With gun ownership rising steadily, the possibility of civil war is not simply an alarmist's dream. As of last April, there were more than 102,000 licensed firearms—everything from farmers' shotguns to automatic weapons—held by some 73,000 Ulstermen, practically all of them Protestant. How many additional smuggled weapons are being held illegally by both sides is anybody's guess. An immediate ban on all privately held firearms in Ulster is one of the twelve points advocated by British Labor Party Leader Harold Wilson. The Labor opposition in Westminster has also been demanding that the government recall Parliament for an emergency debate on Northern Ireland. Last week Ted Heath responded by announcing a two-day parliamentary session later this month—additional evidence that he is relying less and less on the Ulster government in seeking a solution.

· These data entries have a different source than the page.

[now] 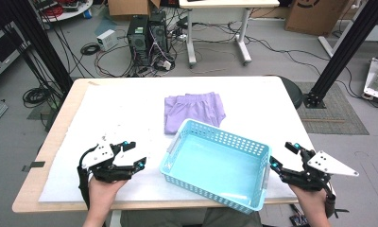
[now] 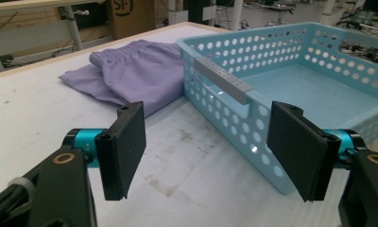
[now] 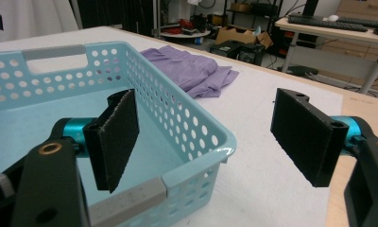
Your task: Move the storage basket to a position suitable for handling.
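Note:
A light blue perforated basket with grey handles sits empty on the white table cover, near the front. A folded purple garment lies just behind it and touches its far corner. My left gripper is open to the left of the basket, with nothing between its jaws. My right gripper is open at the basket's right end. In the left gripper view the gripper faces the basket and the garment. In the right gripper view the gripper straddles the basket's near corner, with the garment beyond.
A white mat covers most of the wooden table. On the floor behind stand computer towers with tangled cables, a white desk, cardboard boxes and black frame posts.

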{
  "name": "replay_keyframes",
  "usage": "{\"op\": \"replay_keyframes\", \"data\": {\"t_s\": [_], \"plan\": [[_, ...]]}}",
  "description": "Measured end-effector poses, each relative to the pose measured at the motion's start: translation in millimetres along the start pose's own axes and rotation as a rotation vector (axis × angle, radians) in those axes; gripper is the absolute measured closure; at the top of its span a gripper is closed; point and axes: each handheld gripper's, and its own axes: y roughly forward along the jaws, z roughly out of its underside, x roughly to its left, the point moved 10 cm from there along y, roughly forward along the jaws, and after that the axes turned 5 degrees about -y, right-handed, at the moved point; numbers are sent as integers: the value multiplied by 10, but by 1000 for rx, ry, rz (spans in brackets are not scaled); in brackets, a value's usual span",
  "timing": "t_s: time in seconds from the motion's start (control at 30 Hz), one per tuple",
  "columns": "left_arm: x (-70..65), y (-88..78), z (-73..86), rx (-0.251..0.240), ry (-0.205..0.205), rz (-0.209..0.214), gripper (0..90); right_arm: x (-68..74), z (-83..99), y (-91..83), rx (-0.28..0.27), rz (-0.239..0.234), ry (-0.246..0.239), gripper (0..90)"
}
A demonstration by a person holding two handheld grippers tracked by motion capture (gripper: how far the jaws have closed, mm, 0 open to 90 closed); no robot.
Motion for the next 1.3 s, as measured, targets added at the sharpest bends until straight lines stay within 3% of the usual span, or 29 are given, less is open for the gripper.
{"op": "replay_keyframes", "data": {"t_s": [0.27, 0.57, 0.9, 1.3], "plan": [[-290, 0, 124, 39, 24, 67, 291, 147, 4, -206, -22, -13, -7, 243], [-538, 151, 244, 90, 41, 136, 291, 454, 61, -387, -13, -66, 7, 222], [-590, 303, 266, 112, 55, 178, 290, 683, 203, -502, 22, -134, -5, 213], [-574, 364, 312, 132, 59, 172, 291, 994, 330, -564, 60, -244, -61, 210]]}}
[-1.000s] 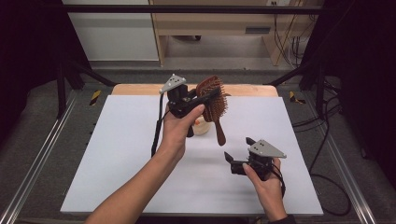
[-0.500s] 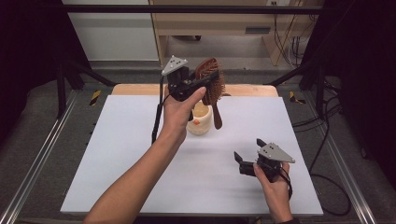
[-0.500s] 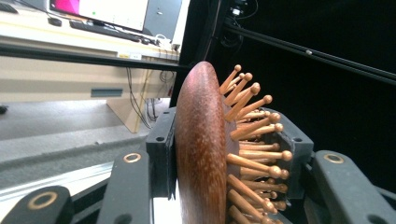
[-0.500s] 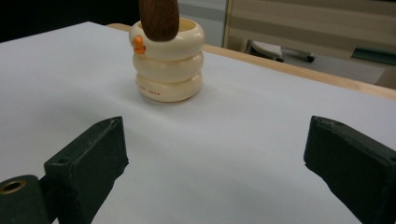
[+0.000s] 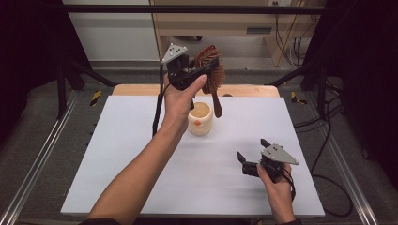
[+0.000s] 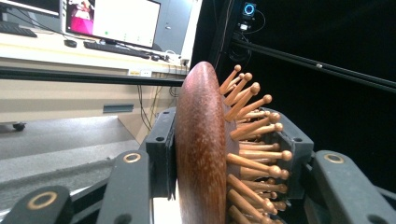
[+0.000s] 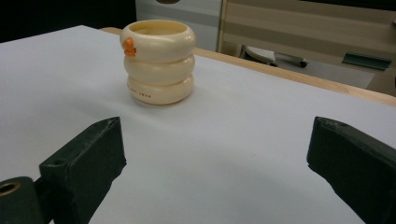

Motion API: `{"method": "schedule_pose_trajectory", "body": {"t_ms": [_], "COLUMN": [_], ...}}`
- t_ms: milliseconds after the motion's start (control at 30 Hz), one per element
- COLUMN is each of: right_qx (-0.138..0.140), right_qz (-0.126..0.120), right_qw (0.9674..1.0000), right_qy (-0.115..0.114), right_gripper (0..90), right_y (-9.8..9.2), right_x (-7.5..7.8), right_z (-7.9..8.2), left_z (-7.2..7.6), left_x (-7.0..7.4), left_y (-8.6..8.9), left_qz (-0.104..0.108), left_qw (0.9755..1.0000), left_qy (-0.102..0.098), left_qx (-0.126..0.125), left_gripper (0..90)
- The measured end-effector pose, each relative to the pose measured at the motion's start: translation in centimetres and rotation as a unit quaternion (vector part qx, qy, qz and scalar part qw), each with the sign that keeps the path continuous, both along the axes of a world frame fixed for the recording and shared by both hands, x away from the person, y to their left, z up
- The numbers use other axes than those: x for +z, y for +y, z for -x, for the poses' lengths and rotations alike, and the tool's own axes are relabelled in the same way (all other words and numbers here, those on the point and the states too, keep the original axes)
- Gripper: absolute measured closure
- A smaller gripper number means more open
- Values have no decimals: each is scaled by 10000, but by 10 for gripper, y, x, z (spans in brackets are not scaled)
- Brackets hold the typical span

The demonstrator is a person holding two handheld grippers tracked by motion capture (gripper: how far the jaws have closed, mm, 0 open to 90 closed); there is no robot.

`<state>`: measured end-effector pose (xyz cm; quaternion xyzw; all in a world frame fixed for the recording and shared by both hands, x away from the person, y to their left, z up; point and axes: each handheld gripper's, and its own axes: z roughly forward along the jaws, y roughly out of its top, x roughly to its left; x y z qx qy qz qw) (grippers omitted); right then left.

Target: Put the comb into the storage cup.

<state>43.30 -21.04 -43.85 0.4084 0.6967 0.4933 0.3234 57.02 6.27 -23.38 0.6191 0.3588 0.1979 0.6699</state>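
A brown wooden hairbrush (image 5: 213,77) with peg bristles hangs handle-down in the air, above and a little right of a cream ribbed cup (image 5: 200,118) on the white table (image 5: 117,154). My left gripper (image 5: 206,68) is shut on the brush head; in the left gripper view its pads clamp the hairbrush (image 6: 201,154) on the back and on the bristle side. The cup (image 7: 159,60) has a small orange mark near its rim. My right gripper (image 5: 251,157) rests low over the table's right front, jaws wide apart with nothing between them, pointing toward the cup.
A wooden strip (image 5: 244,90) runs along the table's far edge. Metal rails (image 5: 37,159) flank the table on both sides. Cables (image 5: 324,136) trail on the floor at right. A desk with monitors (image 6: 112,21) stands beyond the table.
My left gripper has lifted the hairbrush higher and carried it farther back, and the cup beneath it has come into sight. The right gripper has drifted slightly right and nearer the front edge.
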Motion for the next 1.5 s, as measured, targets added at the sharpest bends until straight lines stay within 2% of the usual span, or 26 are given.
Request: {"method": "schedule_pose_trajectory", "body": {"t_ms": [267,367,567,633,800,967,1500], "right_qx": [-11,-21,-41,-26,-4,32,48], "right_qz": [3,-13,-6,-11,-16,-28,-30], "right_qw": [10000,10000,9999,10000,9999,10000,9999], "right_qy": [34,39,91,89,102,61,144], "right_gripper": [44,43,44,44,42,42,38], "right_y": [-1,-1,-1,-1,-1,-1,1], "right_x": [-1,-1,-2,-2,-2,-2,-4], "right_z": [0,0,0,0,0,0,0], "left_z": [-10,-13,-18,-18,-21,-24,-29], "left_x": [1,-1,-6,-5,-5,-7,-9], "left_y": [1,3,4,4,7,12,21], "left_qz": [102,-2,-29,-72,8,-76,8], "left_qw": [9999,9998,9998,9997,9995,9990,9983], "left_qy": [-101,-164,-98,-143,-152,-201,-200], "left_qx": [55,102,176,197,280,389,543], "left_gripper": [508,508,507,507,507,507,506]}}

Many Britons are convinced, however, that the efforts made so far are nothing but "whitewash on the sepulcher," as the left-wing weekly New Statesman put it—that Northern Ireland, in short, cannot survive in its present form. To be sure, the question was whether the week's political moves were too little and too late. The proposals for tripartite prime-ministerial talks for the all-Ulster round-table conference and for the two-day debate in Commons—or even Faulkner's hint at week's end of other concessions—might not be in time to reverse the upward spiral of violence. "No night passes without sporadic bombings and snipings, no day without bomb scares," TIME Correspondent Curtis Prendergast reported from Belfast last week. "On downtown streets there are almost as many armored cars as city buses. Steel mesh is going up over more and more shop windows.

Guards at government offices keep street doors locked and check callers in and out like jailers."